→ HOW TO COMPLETE THIS TASK
Your response should consist of every entry, unchanged.

→ Items from a data source
++++
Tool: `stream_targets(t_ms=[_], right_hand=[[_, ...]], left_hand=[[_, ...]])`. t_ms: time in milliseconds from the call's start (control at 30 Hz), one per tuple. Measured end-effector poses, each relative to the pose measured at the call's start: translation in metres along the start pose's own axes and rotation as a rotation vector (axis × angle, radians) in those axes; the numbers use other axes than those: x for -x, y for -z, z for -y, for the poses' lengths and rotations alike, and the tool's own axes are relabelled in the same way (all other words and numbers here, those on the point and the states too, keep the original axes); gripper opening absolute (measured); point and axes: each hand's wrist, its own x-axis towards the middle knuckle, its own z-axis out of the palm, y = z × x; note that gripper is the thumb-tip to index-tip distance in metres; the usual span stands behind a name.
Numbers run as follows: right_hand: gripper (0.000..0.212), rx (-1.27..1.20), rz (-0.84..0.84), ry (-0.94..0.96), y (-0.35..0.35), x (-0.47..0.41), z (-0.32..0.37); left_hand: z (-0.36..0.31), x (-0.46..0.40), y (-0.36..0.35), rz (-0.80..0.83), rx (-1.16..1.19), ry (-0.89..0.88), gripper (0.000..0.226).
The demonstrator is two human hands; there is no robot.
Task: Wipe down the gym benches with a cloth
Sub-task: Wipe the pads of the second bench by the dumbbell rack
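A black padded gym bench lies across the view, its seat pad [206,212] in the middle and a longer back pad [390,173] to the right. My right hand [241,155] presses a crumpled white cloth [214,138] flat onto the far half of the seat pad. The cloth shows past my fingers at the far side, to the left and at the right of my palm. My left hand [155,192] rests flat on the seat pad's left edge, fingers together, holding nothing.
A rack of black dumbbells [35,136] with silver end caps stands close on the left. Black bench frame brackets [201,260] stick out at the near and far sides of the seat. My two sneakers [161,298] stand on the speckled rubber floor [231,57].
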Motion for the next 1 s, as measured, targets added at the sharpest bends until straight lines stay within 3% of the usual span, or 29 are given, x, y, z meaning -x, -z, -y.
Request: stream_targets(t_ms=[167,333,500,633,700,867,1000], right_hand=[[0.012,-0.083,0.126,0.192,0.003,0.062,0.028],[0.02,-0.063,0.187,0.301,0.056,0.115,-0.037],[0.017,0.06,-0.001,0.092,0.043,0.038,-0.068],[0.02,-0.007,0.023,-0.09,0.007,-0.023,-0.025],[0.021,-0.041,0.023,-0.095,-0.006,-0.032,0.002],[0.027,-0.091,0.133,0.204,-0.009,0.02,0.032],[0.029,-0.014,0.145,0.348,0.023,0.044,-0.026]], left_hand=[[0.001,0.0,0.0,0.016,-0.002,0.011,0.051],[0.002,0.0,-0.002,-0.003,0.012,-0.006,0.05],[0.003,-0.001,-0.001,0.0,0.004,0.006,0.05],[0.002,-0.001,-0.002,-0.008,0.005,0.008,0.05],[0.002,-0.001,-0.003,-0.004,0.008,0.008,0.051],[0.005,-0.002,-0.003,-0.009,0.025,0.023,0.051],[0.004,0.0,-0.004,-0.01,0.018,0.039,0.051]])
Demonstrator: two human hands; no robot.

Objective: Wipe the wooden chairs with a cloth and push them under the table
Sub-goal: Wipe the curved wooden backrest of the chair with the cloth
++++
→ ANSWER TO THIS PROBLEM
Tool: `stream_targets(t_ms=[_], right_hand=[[_, ...]], left_hand=[[_, ...]])`. t_ms: time in milliseconds from the call's start (control at 30 Hz), one per tuple. Measured end-effector poses, each relative to the pose measured at the call's start: translation in metres along the start pose's own axes and rotation as a rotation vector (axis × angle, radians) in those axes; the numbers use other axes than those: x for -x, y for -z, z for -y, for the poses' lengths and rotations alike, and the tool's own axes are relabelled in the same way (all other words and numbers here, those on the point and the states too, keep the original axes); gripper opening absolute (measured); point and axes: each hand's wrist, its own x-axis towards the middle knuckle, its own z-axis out of the palm, y = z × x; note that gripper is the thumb-tip to index-tip distance in metres; the usual span stands behind a name.
Numbers run as follows: right_hand: gripper (0.000..0.212), rx (-1.27..1.20), rz (-0.84..0.84), ry (-0.94..0.96), y (-0.35..0.35), x (-0.47..0.41), z (-0.32..0.37); left_hand: z (-0.36..0.31), x (-0.46..0.40), y (-0.36..0.35), rz (-0.80..0.83), rx (-1.16..1.19), ry (-0.89..0.88), gripper (0.000..0.226).
The demonstrator is two human hands; there is no robot.
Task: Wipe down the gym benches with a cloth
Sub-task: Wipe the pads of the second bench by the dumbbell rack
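A black padded gym bench lies across the view, its seat pad [206,212] in the middle and a longer back pad [390,173] to the right. My right hand [241,155] presses a crumpled white cloth [214,138] flat onto the far half of the seat pad. The cloth shows past my fingers at the far side, to the left and at the right of my palm. My left hand [155,192] rests flat on the seat pad's left edge, fingers together, holding nothing.
A rack of black dumbbells [35,136] with silver end caps stands close on the left. Black bench frame brackets [201,260] stick out at the near and far sides of the seat. My two sneakers [161,298] stand on the speckled rubber floor [231,57].
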Motion for the next 1 s, as measured, targets added at the sharpest bends until straight lines stay within 3% of the usual span, or 29 are given, x, y, z meaning -x, -z, -y.
Request: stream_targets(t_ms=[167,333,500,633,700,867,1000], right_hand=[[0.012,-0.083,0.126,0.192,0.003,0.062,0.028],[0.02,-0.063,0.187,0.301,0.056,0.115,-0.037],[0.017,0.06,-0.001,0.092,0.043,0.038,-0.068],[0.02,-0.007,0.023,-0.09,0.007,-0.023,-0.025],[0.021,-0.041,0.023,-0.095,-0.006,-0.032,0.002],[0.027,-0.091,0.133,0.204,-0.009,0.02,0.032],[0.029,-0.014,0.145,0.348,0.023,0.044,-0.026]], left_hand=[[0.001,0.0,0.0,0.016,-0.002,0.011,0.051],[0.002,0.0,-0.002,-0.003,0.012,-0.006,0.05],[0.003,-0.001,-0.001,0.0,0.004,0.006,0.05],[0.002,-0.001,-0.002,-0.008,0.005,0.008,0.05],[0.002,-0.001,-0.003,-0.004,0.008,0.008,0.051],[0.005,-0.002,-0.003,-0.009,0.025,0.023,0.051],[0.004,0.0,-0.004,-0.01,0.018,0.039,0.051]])
Demonstrator: two human hands; no robot.

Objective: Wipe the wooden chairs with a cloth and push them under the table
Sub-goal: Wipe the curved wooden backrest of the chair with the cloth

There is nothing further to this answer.